• Task to carry out
Repeat all of the data below word for word, keeping no images.

• Information provided
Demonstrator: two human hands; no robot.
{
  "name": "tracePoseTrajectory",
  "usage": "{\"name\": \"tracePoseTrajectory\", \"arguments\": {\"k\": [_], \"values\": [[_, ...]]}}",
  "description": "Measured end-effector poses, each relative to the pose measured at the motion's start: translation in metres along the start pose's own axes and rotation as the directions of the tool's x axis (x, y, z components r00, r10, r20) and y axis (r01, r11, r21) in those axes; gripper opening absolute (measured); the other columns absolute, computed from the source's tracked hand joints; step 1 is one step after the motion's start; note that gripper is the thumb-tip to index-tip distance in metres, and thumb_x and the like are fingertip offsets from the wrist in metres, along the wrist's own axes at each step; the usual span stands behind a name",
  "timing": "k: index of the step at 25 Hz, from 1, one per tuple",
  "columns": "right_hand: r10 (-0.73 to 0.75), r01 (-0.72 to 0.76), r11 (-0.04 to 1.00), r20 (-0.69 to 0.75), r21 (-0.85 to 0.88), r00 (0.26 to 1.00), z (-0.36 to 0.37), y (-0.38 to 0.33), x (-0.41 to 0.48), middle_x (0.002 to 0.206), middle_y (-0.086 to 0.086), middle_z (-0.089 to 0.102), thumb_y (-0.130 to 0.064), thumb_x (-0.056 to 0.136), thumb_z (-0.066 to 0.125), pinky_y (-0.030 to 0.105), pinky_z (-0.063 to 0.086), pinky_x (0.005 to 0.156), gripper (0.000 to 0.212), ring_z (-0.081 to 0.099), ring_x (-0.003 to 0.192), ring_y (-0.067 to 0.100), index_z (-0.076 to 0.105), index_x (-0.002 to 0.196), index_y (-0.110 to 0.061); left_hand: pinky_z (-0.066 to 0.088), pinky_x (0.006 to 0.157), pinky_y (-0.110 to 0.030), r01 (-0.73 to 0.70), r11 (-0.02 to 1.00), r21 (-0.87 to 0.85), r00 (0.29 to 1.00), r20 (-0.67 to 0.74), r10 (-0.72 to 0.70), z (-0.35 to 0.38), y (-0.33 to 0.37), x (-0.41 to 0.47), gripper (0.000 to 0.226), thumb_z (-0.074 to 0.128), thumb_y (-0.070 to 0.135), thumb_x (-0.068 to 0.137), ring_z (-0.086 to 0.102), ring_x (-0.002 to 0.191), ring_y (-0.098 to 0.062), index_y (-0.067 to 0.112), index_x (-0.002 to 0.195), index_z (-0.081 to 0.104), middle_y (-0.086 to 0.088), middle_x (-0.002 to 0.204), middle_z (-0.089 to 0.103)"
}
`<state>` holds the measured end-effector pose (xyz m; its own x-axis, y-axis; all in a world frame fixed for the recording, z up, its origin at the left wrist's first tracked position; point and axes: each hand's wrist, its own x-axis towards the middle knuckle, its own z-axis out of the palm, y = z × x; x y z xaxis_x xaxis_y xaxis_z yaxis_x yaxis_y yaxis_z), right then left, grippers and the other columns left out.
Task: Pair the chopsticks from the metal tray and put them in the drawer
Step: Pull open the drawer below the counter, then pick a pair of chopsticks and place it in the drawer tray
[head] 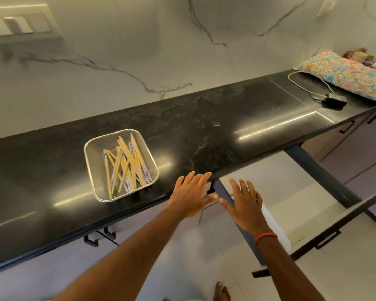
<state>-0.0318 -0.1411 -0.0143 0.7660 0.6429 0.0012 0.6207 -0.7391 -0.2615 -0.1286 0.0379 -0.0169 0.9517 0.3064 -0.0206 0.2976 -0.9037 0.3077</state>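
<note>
Hovering empty at the front edge of the countertop (pixel 204 131), left hand (pixel 190 192) and right hand (pixel 244 205), fingers straight, spread. Spotted chopsticks (pixel 126 166) jumbled in the metal tray (pixel 95 148), leftward, lying mostly front-to-back, nearer the left hand. Found drawer (pixel 280 185) open under the right.

Long black speckled stone counter (pixel 204 131) with glossy reflections, backed by a white marble-look wall (pixel 139 40) with grey veins. A white switch panel (pixel 17 25) sits on the wall far left, and a small white outlet plate (pixel 327 5) top right. At the far right end of the counter lies a floral fabric pillow (pixel 345 77). Some brown lumpy stuff (pixel 358 54) behind it is too blurry to make out. A looped white cable (pixel 302 81) runs to a small black adapter (pixel 333 103) just beside the pillow. Pale cabinet fronts with black bar handles (pixel 91 241) sit below, over a light tiled floor (pixel 204 257).
</note>
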Motion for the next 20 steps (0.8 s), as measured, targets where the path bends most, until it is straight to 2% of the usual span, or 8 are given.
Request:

• Task answer
Demonstrator: two human hands; no robot.
{
  "name": "tracePoseTrajectory",
  "usage": "{\"name\": \"tracePoseTrajectory\", \"arguments\": {\"k\": [_], \"values\": [[_, ...]]}}",
  "description": "Measured end-effector poses, each relative to the pose measured at the motion's start: translation in metres along the start pose's own axes and rotation as the directions of the tool's x axis (x, y, z components r00, r10, r20) and y axis (r01, r11, r21) in those axes; gripper opening absolute (measured); the other columns absolute, computed from the source's tracked hand joints; step 1 is one step after the motion's start; note that gripper is the thumb-tip to index-tip distance in metres, and thumb_x and the like are fingertip offsets from the wrist in metres, along the wrist's own axes at each step; the usual span stands behind a name",
  "timing": "k: index of the step at 25 Hz, from 1, one per tuple",
  "columns": "right_hand: r10 (-0.73 to 0.75), r01 (-0.72 to 0.76), r11 (-0.04 to 1.00), r20 (-0.69 to 0.75), r21 (-0.85 to 0.88), r00 (0.26 to 1.00), z (-0.36 to 0.37), y (-0.38 to 0.33), x (-0.41 to 0.48), middle_x (0.002 to 0.206), middle_y (-0.086 to 0.086), middle_z (-0.089 to 0.102), thumb_y (-0.130 to 0.064), thumb_x (-0.056 to 0.136), thumb_z (-0.066 to 0.125), pinky_y (-0.030 to 0.105), pinky_z (-0.063 to 0.086), pinky_x (0.005 to 0.156), gripper (0.000 to 0.212), ring_z (-0.081 to 0.099), ring_x (-0.003 to 0.192), ring_y (-0.067 to 0.100), index_z (-0.076 to 0.105), index_x (-0.002 to 0.196), index_y (-0.110 to 0.061); left_hand: pinky_z (-0.066 to 0.088), pinky_x (0.006 to 0.157), pinky_y (-0.110 to 0.030), r01 (-0.73 to 0.70), r11 (-0.02 to 1.00), r21 (-0.87 to 0.85), r00 (0.29 to 1.00), r20 (-0.67 to 0.74), r10 (-0.72 to 0.70), z (-0.35 to 0.38), y (-0.33 to 0.37), x (-0.41 to 0.47), gripper (0.000 to 0.226), thumb_z (-0.074 to 0.128), thumb_y (-0.070 to 0.135), thumb_x (-0.068 to 0.137), ring_z (-0.086 to 0.102), ring_x (-0.002 to 0.191), ring_y (-0.098 to 0.062), index_y (-0.067 to 0.112), index_x (-0.002 to 0.195), index_z (-0.081 to 0.104), middle_y (-0.086 to 0.088), middle_x (-0.002 to 0.204), middle_z (-0.089 to 0.103)"
}
`<state>` holds the measured end-effector pose (xyz m; its own x-axis, y-axis; all in a world frame fixed for the recording, z up, its origin at the left wrist's first tracked position; point and axes: each hand's wrist, its own x-axis towards the middle knuckle, its own z-axis out of the palm, y = z × x; x y z xaxis_x xaxis_y xaxis_z yaxis_x yaxis_y yaxis_z), right then left, grippers and the other columns left out.
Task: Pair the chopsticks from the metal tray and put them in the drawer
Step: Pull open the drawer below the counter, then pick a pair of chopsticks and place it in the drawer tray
[head] 
<state>-0.0318 -0.1411 -0.0143 0.7660 0.6429 0.0012 0.6207 -0.7391 -0.2615 -0.1286 0.0379 -0.0169 0.9517 0.3064 -0.0206 0.2976 -0.9037 0.3077</state>
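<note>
Hovering empty at the front edge of the countertop (pixel 204 131), left hand (pixel 190 192) and right hand (pixel 244 205), fingers straight, spread. Spotted chopsticks (pixel 126 166) jumbled in the metal tray (pixel 95 148), leftward, lying mostly front-to-back, nearer the left hand. Found drawer (pixel 280 185) open under the right.

Long black speckled stone counter (pixel 204 131) with glossy reflections, backed by a white marble-look wall (pixel 139 40) with grey veins. A white switch panel (pixel 17 25) sits on the wall far left, and a small white outlet plate (pixel 327 5) top right. At the far right end of the counter lies a floral fabric pillow (pixel 345 77). Some brown lumpy stuff (pixel 358 54) behind it is too blurry to make out. A looped white cable (pixel 302 81) runs to a small black adapter (pixel 333 103) just beside the pillow. Pale cabinet fronts with black bar handles (pixel 91 241) sit below, over a light tiled floor (pixel 204 257).
</note>
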Motion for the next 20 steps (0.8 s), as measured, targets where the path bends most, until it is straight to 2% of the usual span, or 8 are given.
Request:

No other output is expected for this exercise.